Und welche Instrumente Industrie 4.0 bietet, kann man sich am Fraunhofer IPA ansehen?

Schneider: Genau. Das fertigungstechnisch ausgerichtete Lab Flexible Blechfertigung ist Teil des Stuttgarter Technologie- und Innovationscampus, kurz S-TEC. Das Fraunhofer IPA, weitere Stuttgarter Fraunhofer-Institute, die Universität Stuttgart und ihre angeschlossenen Institute sowie regionale und überregionale Industrieunternehmen gehören dem S-TEC an. Neben dem Lab Flexible Blechfertigung umfasst das Applikationszentrum Industrie 4.0 bereits jetzt eine Vielzahl aussagekräftiger Demonstratoren, die Besucher besichtigen können.

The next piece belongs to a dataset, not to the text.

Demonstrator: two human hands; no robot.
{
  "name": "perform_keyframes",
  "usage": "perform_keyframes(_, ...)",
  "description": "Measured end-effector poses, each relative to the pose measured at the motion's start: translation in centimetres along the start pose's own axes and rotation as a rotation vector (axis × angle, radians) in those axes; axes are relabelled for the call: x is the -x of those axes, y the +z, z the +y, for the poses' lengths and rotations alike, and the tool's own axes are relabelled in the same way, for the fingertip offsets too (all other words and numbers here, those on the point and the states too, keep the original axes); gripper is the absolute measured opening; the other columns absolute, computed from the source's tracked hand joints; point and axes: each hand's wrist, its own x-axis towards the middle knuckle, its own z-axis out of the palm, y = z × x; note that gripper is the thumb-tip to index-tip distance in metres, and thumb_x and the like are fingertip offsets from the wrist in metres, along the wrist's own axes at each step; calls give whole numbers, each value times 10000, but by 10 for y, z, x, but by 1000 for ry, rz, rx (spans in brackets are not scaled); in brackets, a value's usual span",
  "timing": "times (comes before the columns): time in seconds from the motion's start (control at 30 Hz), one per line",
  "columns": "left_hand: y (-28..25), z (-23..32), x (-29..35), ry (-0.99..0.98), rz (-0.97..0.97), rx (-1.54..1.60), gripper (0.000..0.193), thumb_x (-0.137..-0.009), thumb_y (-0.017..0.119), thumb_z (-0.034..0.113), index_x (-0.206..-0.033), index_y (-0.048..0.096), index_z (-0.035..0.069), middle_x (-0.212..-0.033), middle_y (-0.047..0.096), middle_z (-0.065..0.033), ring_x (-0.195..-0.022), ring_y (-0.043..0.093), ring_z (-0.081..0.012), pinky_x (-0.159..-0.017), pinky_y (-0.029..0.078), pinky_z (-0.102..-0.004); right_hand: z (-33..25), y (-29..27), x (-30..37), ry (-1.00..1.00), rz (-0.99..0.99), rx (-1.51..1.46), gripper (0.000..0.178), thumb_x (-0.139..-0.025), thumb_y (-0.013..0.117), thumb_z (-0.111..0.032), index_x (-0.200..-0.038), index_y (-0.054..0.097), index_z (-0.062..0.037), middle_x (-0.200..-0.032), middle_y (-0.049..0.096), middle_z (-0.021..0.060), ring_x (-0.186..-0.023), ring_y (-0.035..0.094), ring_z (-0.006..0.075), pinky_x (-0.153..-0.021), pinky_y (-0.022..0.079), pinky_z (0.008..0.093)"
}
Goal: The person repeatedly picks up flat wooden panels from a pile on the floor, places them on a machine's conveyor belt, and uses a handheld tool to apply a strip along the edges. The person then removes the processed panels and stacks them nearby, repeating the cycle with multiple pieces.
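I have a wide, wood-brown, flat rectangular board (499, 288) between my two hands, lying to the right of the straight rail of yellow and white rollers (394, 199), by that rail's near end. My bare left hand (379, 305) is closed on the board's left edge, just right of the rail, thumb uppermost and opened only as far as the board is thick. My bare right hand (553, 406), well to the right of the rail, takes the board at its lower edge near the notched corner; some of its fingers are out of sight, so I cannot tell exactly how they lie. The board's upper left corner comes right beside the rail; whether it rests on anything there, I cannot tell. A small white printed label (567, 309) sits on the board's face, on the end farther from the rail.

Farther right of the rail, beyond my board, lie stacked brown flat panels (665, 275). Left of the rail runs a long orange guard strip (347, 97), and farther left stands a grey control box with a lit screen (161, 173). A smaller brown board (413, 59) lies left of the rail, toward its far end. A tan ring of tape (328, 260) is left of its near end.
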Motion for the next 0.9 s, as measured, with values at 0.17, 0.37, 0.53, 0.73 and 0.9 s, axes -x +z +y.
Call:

Wahl: Und auch wir haben unser Vorführzentrum in Ditzingen komplett umgebaut und in eine TruConnect Welt umgewandelt. Wir möchten unsere Kunden an das abstrakte Thema Industrie 4.0 heranführen und ihnen die Möglichkeit geben, sich rechtzeitig auf die Anforderungen der Zukunft vorzubereiten. Wir möchten sie in die Lage versetzen zu agieren, anstatt nur zu reagieren und hoffen, dass ein tieferes Verständnis für das Thema der Schlüssel dazu ist, unsere Kunden für die vernetzte Produktion zu begeistern.

 

Dieser Artikel erschien erstmals im Frühjahr 2016.